:: THE PROBLEM ::
Only the lines from the beginning of the data through the line holding "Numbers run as" belong in the answer, printed exactly and without pictures.
---------- PROVIDED DATA
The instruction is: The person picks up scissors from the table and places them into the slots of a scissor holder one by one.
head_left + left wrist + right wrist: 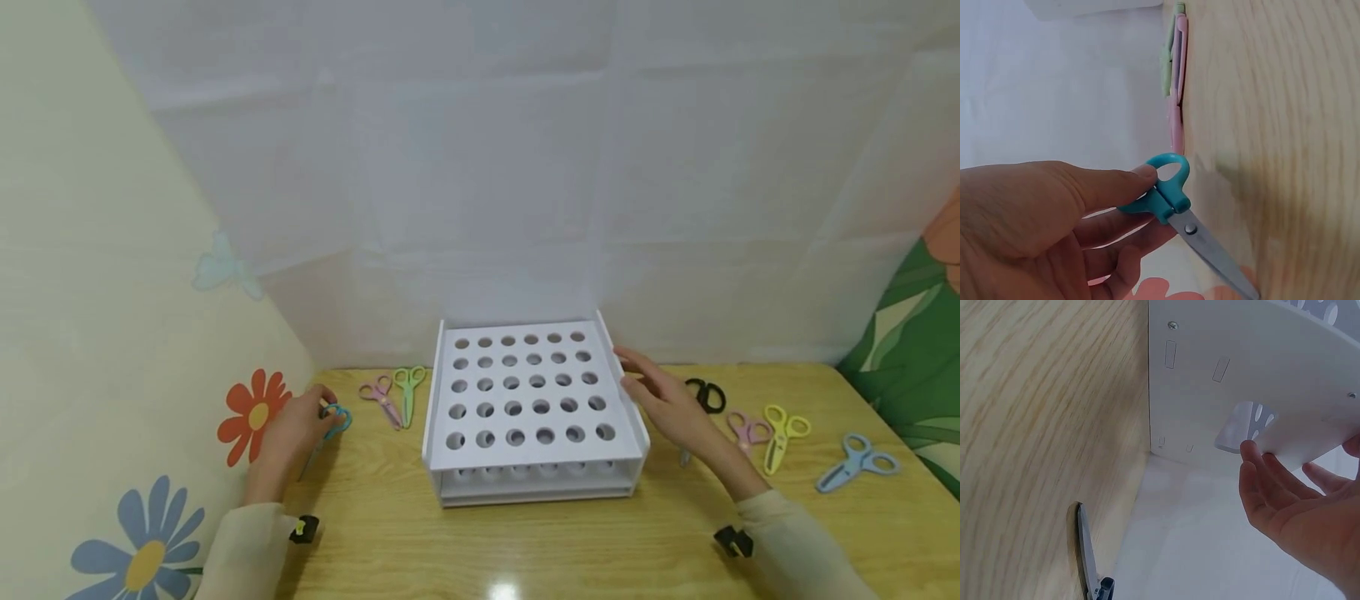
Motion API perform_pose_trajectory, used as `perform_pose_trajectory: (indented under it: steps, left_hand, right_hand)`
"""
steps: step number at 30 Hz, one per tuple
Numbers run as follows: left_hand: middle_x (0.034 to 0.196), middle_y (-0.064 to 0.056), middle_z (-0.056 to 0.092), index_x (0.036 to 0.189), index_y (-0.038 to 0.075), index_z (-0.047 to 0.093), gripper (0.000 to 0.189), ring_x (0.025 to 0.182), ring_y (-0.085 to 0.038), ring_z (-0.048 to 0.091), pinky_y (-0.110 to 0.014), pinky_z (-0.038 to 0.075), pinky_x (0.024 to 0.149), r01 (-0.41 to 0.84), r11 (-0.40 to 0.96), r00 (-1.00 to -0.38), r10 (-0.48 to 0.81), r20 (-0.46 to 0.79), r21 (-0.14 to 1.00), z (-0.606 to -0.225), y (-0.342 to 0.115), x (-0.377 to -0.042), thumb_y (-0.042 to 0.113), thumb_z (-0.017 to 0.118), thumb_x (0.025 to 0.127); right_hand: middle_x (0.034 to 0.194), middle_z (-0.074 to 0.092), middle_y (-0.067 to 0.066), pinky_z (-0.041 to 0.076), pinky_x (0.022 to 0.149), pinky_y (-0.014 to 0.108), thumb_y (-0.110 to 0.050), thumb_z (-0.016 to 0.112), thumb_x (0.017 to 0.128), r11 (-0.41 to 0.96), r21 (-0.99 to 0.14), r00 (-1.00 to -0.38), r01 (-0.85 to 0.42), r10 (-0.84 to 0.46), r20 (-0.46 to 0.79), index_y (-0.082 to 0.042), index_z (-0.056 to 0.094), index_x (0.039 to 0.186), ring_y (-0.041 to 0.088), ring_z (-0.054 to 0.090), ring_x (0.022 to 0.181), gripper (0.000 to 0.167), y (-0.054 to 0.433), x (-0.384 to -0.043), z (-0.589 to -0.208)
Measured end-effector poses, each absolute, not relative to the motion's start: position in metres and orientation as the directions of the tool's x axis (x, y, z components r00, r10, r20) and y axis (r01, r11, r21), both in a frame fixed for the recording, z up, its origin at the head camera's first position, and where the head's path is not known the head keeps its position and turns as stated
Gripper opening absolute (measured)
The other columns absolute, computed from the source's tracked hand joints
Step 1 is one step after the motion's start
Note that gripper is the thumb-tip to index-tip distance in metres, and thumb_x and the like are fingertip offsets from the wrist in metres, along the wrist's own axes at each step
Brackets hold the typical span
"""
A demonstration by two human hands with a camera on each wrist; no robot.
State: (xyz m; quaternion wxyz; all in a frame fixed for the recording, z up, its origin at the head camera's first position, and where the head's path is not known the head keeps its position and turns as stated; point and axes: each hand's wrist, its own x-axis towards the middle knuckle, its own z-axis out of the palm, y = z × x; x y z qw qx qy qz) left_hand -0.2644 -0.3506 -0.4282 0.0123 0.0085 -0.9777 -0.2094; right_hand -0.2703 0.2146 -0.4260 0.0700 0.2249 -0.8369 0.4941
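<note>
At the left end of the wooden table, my left hand (288, 433) pinches a pair of teal-handled scissors (1190, 229) between thumb and fingers. Their blades point down, tips close over the tabletop in the left wrist view. A white rack (525, 454) with rows of round holes stands mid-table. My right hand (671, 408) is at the rack's right side panel (1197, 394), its slightly bent fingertips right at the panel near a cut-out slot. Nothing is in its grasp.
Pink scissors (386, 404) and green scissors (408, 410) lie left of the rack. On its right lie black-handled scissors (708, 407), pink scissors (744, 431), yellow scissors (780, 433) and light blue scissors (853, 463). A white sheet (480, 167) hangs behind the table (540, 542).
</note>
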Motion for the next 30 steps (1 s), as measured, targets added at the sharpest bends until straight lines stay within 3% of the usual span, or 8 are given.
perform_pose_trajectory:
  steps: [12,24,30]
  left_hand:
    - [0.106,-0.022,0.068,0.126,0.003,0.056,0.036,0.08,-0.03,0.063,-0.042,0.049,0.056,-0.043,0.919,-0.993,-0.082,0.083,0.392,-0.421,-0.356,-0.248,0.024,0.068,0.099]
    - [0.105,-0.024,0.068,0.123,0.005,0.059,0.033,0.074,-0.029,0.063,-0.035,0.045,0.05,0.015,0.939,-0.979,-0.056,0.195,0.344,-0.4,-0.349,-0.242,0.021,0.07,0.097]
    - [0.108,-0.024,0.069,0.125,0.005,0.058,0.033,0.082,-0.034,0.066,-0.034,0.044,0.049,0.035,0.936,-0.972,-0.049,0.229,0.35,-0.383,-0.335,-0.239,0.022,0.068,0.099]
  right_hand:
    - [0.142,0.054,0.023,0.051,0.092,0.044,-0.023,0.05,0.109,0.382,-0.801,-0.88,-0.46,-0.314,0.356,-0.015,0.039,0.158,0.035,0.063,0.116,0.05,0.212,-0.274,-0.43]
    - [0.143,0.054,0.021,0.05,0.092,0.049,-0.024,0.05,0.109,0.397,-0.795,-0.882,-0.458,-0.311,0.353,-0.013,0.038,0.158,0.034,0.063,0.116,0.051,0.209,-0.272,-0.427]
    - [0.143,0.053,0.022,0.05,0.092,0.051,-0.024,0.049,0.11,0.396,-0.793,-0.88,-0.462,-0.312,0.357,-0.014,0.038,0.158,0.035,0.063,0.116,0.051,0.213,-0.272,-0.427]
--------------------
:: ANSWER TO THE EXERCISE ::
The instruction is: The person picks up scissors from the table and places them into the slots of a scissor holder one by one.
head_left + left wrist + right wrist: 
Motion API perform_pose_trajectory, used as `perform_pose_trajectory: (indented under it: steps, left_hand, right_hand)`
"""
steps: step number at 30 Hz, one per tuple
Numbers run as follows: left_hand: middle_x (0.034 to 0.196), middle_y (-0.064 to 0.056), middle_z (-0.056 to 0.092), index_x (0.036 to 0.189), index_y (-0.038 to 0.075), index_z (-0.047 to 0.093), gripper (0.000 to 0.189), ring_x (0.025 to 0.182), ring_y (-0.085 to 0.038), ring_z (-0.048 to 0.091), pinky_y (-0.110 to 0.014), pinky_z (-0.038 to 0.075), pinky_x (0.024 to 0.149), r01 (-0.41 to 0.84), r11 (-0.40 to 0.96), r00 (-1.00 to -0.38), r10 (-0.48 to 0.81), r20 (-0.46 to 0.79), r21 (-0.14 to 1.00), z (-0.606 to -0.225), y (-0.342 to 0.115), x (-0.377 to -0.042), thumb_y (-0.042 to 0.113), thumb_z (-0.017 to 0.118), thumb_x (0.025 to 0.127); right_hand: middle_x (0.034 to 0.194), middle_z (-0.074 to 0.092), middle_y (-0.067 to 0.066), pinky_z (-0.041 to 0.076), pinky_x (0.022 to 0.149), pinky_y (-0.014 to 0.108), thumb_y (-0.110 to 0.050), thumb_z (-0.016 to 0.112), thumb_x (0.017 to 0.128), r11 (-0.41 to 0.96), r21 (-0.99 to 0.14), r00 (-1.00 to -0.38), r01 (-0.85 to 0.42), r10 (-0.84 to 0.46), r20 (-0.46 to 0.79), index_y (-0.082 to 0.042), index_z (-0.056 to 0.094), index_x (0.039 to 0.186), ring_y (-0.041 to 0.088), ring_z (-0.054 to 0.090), ring_x (0.022 to 0.181), gripper (0.000 to 0.167), y (-0.054 to 0.433), x (-0.384 to -0.043), z (-0.589 to -0.208)

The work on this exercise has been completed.